Still from 'Users,' depicting an owl staring in the darkness. Courtesy of Icarus Films

An Interview With Natalia Almada

For over two decades, Natalia Almada has combined artistic expression with social inquiry to make films that are both personal reflections and critical social commentaries, focusing on topics ranging from contemporary Mexico to our relationship with technology. Her work straddles the boundaries of documentary, fiction, and experimental film. Along the way, the Mexican American filmmaker has garnered accolades such as Sundance’s Documentary Directing Award (twice), a MacArthur “Genius Grant,” and an Ariel Award nomination. Her films have screened at A-list festivals such as Sundance, NYFF, Tribeca, and Cannes Directors’ Fortnight. On the occasion of the theatrical release of her latest feature Users (2021), New York’s BAM Film is presenting a complete retrospective of Almada’s work, running June 9–15, 2023. Users is currently playing theatrically in NY and LA, before expanding to select other theaters.

When Almada was a young girl living with her mom in Chicago, she asked for a camera. Her mom gifted her a 35mm camera, and afterward, she walked around the city taking pictures. This first camera eventually led to an MFA in photography from the Rhode Island School of Design and her first film, the short documentary All Water Has a Perfect Memory (2001). The short film is an audiovisual exploration of Almada’s bicultural family’s painful memories 20-plus years after the tragic death of her older sister. 

After making the film, which is based on her family’s audio recordings, Almada’s father gave her audio tapes that her grandmother had recorded decades earlier with the intention of writing a book about her father, the polemic former president of Mexico Plutarco Elias Calles. These audio tapes became the impetus for El General (2009), within which Almada juxtaposes archives of her great-grandfather’s complex legacy, her grandmother’s memories, and her own curious and insightful 16mm observations of Mexico City after the 2006 elections, accompanied by her poetic narration.

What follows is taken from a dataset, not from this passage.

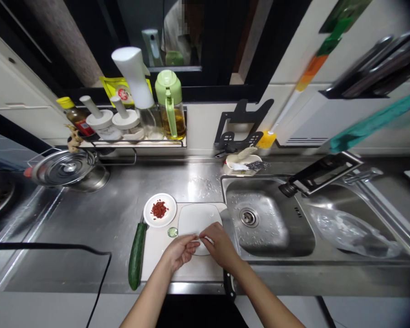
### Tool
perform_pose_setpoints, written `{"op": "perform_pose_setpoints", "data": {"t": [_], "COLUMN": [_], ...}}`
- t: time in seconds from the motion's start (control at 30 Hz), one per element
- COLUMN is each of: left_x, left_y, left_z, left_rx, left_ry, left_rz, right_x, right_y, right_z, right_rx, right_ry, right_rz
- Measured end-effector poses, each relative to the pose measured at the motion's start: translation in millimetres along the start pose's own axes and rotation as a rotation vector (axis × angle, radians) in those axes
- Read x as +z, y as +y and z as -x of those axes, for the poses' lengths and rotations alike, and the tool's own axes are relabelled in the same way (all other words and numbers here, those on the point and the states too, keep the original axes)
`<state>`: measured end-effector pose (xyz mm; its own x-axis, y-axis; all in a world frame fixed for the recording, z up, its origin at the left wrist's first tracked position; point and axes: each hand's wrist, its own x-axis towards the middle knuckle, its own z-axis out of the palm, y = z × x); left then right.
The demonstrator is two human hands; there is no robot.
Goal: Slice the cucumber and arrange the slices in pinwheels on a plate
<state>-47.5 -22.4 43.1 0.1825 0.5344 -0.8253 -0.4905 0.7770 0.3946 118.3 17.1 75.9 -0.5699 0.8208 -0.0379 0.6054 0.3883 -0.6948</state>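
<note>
My left hand point(180, 250) and my right hand point(220, 244) meet over the near rim of an empty white plate point(197, 217) on a pale cutting board point(157, 255). Both hands are curled, fingertips pinched together at the plate's edge; whatever they hold is too small to make out. A small green cucumber end point(172, 232) lies on the board just left of the plate. A whole cucumber point(137, 255) lies along the board's left edge. A small white dish of chopped red chili point(160, 210) sits behind it.
A steel sink point(266, 218) lies right of the board, with a faucet point(324, 175) over it and a plastic bag point(351, 230) in the right basin. A pot lid point(66, 167) and a rack of oil and seasoning bottles point(136, 114) stand at the back left. A black cable point(54, 248) crosses the counter.
</note>
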Motion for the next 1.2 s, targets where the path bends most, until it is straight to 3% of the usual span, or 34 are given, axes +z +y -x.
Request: {"op": "perform_pose_setpoints", "data": {"t": [0.13,0.27,0.4,0.63,0.87,1.2], "left_x": [-1.0,0.5,5.5,24.4,34.5,33.6], "left_y": [4.3,11.9,26.4,58.8,62.8,50.9], "left_z": [-8.8,-24.5,-43.9,-62.7,-68.2,-76.2], "left_rx": [0.054,0.193,0.445,0.774,0.746,0.769], "left_ry": [0.006,0.119,0.202,0.417,0.521,0.589], "left_rz": [-0.043,-0.212,-0.527,-1.113,-1.293,-1.312], "right_x": [1.4,10.9,23.5,37.1,43.2,47.6], "right_y": [5.2,16.5,30.5,41.8,42.2,47.2], "right_z": [1.4,-6.4,-24.2,-57.3,-68.7,-70.0], "right_rx": [0.068,0.277,0.501,0.613,0.629,0.576], "right_ry": [0.006,0.022,0.079,0.203,0.219,0.186], "right_rz": [-0.047,-0.133,-0.190,-0.108,-0.036,0.097]}}
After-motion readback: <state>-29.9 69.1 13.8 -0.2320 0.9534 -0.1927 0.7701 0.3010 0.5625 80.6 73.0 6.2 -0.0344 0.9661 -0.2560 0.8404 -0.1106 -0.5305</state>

Almada’s filmmaking is also significant for its portrayal of her multilayered home state, Sinaloa. In her breakout documentary feature Al Otro Lado (2005), the troubador-like corrido songs narrate the story of both traffickers and migrants. Famous corrido musicians (Los Tigres del Norte, Jenni Rivera, and Jessie Morales) provide a backdrop for Magdiel, a young fisherman and struggling aspiring musician. Magdiel’s circumstances center on the experience of living in an extremely unequal country that forces him to choose between becoming a drug dealer or crossing the border to the U.S. to pursue a better life.

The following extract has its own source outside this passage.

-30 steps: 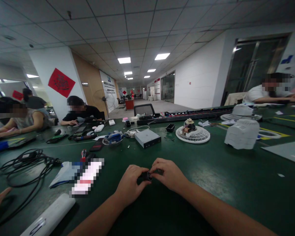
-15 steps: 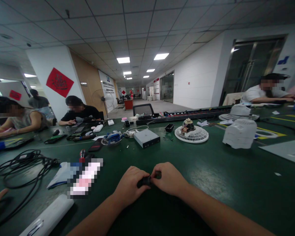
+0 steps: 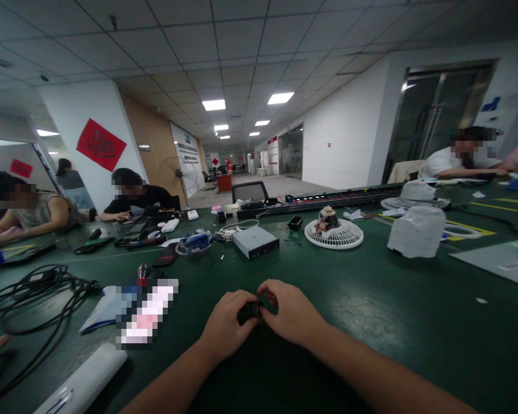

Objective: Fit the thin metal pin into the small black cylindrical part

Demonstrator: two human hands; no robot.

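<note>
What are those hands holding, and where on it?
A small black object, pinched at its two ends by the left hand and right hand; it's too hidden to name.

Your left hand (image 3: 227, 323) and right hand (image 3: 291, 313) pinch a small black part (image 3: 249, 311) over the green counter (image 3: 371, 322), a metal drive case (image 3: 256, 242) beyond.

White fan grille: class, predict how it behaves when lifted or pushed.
The fan grille looks light, its thin plastic ribs probably flexing or snapping under force. The motor sitting on it likely makes it top-heavy, so a push could tip that off.
</note>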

El Velador (2011) portrays the invisible but latent violence in an always-growing cemetery, where a man named Martin guards the extravagant mausoleums of young men who are casualties of Mexico's drug trade. Almada’s first (and currently, only) fiction film Everything Else (2016), is a portrait of a Mexico City government bureaucrat (played by Adriana Barraza). Directing fiction gave Almada the experience of working in a more controlled and higher-scale film production, which she brings to her most recent film Users (2021), a meditative and sharp analysis of our relationship with technology through motherhood.

On the eve of her film retrospective at BAM Film, Documentary had a conversation with Almada to talk about the connections between her films, her approach to memories and context, and questioning the ethics of documentary filmmaking. 

This interview has been translated from Spanish and edited for length and clarity.

 

DOCUMENTARY: Seeing your films together in a retrospective, we are able to zoom out and see the connections between them. El General, released in 2009, explored the past; El Velador, released in 2011, explored the present (a consequence of some of the themes explored in El General); and with Users, you explore the future of memory. What do you see when you consider your career as a filmmaker as a whole? 

NATALIA ALMADA: On one hand, I think it is an impossible question to answer because I see things that you do not see. Sometimes when I look back, the films mark different stages of my life. The span of years in which I was making them is encapsulated in the films. For example, El Velador takes me back to everything I lived while making it between 2009 and 2011. Maybe other people map out their lives differently, but for me, each film marks a chapter of my life.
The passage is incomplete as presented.